Timnya, meskipun terluka dan kelelahan, merangkak mendekat ke arah Kazumi. Mereka duduk atau berbaring di sekitarnya, dengan napas terengah-engah.
Kazumi mengangkat kristal itu di atas kepalanya, memusatkan pikirannya pada mantra penyembuhan yang telah dia pelajari dengan susah payah.
"Cahaya penyembuhan, datanglah kepadaku. Pulihkan kekuatan dan kesehatan kami," gumamnya, matanya terpejam.
Kristal itu mulai bersinar lebih terang, memancarkan cahaya lembut yang menyelimuti mereka semua.
Perlahan-lahan, mereka merasakan kehangatan dan kedamaian yang mengalir melalui tubuh mereka.
Luka-luka mulai menutup, memar memudar, dan rasa sakit berkurang. Kars merasakan kekuatan kembali ke tubuhnya, memungkinkan dia untuk berdiri tegak kembali.
Chen menghela napas lega saat kepalanya yang berdenyut-denyut mulai membaik.
Rex merasakan lengannya yang patah mulai menyatu kembali, dan Jofir membuka matanya, merasakan Essence miliknya kembali.
Shizumichi merasakan nyeri di tubuhnya berkurang, dan kekuatan mulai kembali ke anggota tubuhnya yang lemah.
"Kau benar-benar hebat, Kazumi," katanya dengan senyum lelah.
Kazumi, dengan wajah berkeringat dan tubuh yang gemetar karena mengeluarkan banyak Essence, tersenyum kembali.
"Ini adalah tugas kita untuk menjaga satu sama lain. Kita tidak bisa melanjutkan tanpa saling mendukung."
Dengan kondisi yang lebih baik, mereka semua bangkit perlahan. Meskipun masih merasakan efek dari pertempuran yang brutal, mereka merasa lebih kuat dan siap untuk melanjutkan perjalanan.
Jofir, yang sekarang merasa lebih baik, menepuk bahu Kazumi. "Terima kasih, Kazumi. Kau benar-benar penyelamat kami."
Rex mengangguk setuju. "Tanpamu, kita mungkin tidak bisa melanjutkan."
Chen, yang sekarang bisa berdiri tanpa terhuyung, menambahkan, "Kazumi, kau adalah jantung dari tim ini. Kau yang menjaga kami tetap kuat."
Kazumi tersenyum malu, tetapi merasa bangga. "Kita semua saling membutuhkan. Mari kita lanjutkan perjalanan kita dan selesaikan misi ini."
Dengan semangat baru, mereka semua bersiap melanjutkan perjalanan.
Frost Titan telah memberikan mereka ujian yang berat, tetapi mereka berhasil mengatasinya bersama-sama.
Kini, dengan kekuatan yang telah pulih, mereka siap menghadapi tantangan berikutnya, apa pun itu.
Mereka meninggalkan lembah es yang sekarang sunyi, melanjutkan perjalanan mereka dengan tekad yang lebih kuat dari sebelumnya.
Di depan mereka, masih banyak rintangan yang harus dihadapi, tetapi mereka tahu bahwa selama mereka tetap bersatu, tidak ada yang tidak bisa mereka taklukkan.
Dengan tubuh yang mulai pulih dan semangat yang terbarukan, tim mulai melanjutkan perjalanan mereka meninggalkan lembah es.
Langit cerah dan sinar matahari memantul dari salju, menciptakan kilauan yang indah namun menusuk mata.

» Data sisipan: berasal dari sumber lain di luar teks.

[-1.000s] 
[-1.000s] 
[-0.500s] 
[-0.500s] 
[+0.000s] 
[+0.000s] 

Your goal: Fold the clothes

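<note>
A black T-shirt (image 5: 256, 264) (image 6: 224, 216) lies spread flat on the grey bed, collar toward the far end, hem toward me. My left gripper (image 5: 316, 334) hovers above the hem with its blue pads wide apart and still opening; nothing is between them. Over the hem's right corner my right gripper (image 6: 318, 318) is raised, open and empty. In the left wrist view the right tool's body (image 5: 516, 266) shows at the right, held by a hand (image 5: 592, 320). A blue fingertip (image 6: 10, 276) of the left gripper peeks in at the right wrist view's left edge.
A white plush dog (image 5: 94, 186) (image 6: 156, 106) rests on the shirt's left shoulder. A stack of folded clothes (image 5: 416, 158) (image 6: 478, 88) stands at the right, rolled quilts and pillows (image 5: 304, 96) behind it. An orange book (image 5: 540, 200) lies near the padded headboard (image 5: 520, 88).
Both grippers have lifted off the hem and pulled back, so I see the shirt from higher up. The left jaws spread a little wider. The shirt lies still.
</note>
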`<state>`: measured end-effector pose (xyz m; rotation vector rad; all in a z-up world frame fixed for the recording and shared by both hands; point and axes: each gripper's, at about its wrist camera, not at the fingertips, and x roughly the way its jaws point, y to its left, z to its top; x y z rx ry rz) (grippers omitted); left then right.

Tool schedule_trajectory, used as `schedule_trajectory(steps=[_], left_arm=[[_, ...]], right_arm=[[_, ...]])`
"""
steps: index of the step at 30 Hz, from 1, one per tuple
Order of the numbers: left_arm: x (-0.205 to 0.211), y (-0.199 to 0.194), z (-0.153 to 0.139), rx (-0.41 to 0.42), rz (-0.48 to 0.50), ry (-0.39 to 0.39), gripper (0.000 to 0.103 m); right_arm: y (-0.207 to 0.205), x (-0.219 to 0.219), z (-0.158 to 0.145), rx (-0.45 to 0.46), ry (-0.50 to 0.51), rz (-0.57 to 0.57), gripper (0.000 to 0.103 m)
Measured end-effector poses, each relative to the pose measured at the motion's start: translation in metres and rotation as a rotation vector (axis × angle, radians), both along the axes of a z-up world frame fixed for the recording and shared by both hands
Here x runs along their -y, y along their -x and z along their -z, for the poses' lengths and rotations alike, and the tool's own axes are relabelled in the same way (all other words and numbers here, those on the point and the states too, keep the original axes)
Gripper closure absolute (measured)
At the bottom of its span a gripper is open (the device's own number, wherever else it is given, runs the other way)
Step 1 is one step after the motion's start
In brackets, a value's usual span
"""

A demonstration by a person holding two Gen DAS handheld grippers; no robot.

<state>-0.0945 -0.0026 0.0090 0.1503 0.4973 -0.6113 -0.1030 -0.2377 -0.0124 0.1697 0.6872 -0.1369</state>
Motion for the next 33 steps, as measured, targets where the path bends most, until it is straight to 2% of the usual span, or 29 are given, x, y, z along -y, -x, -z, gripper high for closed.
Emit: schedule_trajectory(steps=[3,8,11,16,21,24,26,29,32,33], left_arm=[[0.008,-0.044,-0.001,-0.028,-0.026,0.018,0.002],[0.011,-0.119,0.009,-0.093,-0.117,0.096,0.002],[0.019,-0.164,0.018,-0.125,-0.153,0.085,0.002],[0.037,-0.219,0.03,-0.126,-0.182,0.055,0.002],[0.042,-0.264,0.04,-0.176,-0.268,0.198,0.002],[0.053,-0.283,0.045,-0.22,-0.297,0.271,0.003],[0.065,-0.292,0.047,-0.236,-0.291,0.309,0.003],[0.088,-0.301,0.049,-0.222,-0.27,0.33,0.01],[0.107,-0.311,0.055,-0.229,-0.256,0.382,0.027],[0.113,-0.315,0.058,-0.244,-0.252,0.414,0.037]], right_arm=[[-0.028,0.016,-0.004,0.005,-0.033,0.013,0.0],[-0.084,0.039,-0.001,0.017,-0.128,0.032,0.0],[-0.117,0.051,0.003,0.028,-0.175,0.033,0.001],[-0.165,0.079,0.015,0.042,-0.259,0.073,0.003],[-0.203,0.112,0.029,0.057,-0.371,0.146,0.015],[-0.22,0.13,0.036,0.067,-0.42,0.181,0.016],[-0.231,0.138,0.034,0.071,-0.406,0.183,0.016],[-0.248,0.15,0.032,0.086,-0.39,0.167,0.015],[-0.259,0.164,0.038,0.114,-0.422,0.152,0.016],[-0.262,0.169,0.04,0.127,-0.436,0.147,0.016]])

Shizumichi berjalan di depan, diikuti oleh Kazumi, Kars, Chen, Rex, dan Jofir.
Setelah beberapa saat berjalan, Shizumichi tiba-tiba berhenti dan berbalik, menatap anggota timnya dengan alis berkerut.
"Tunggu, di mana Jakon?" tanyanya, menyadari bahwa salah satu dari mereka hilang.
Semua orang berhenti, melihat sekeliling dengan panik. Jakon, yang biasanya selalu di samping mereka dengan kesigapannya, tidak terlihat di mana pun.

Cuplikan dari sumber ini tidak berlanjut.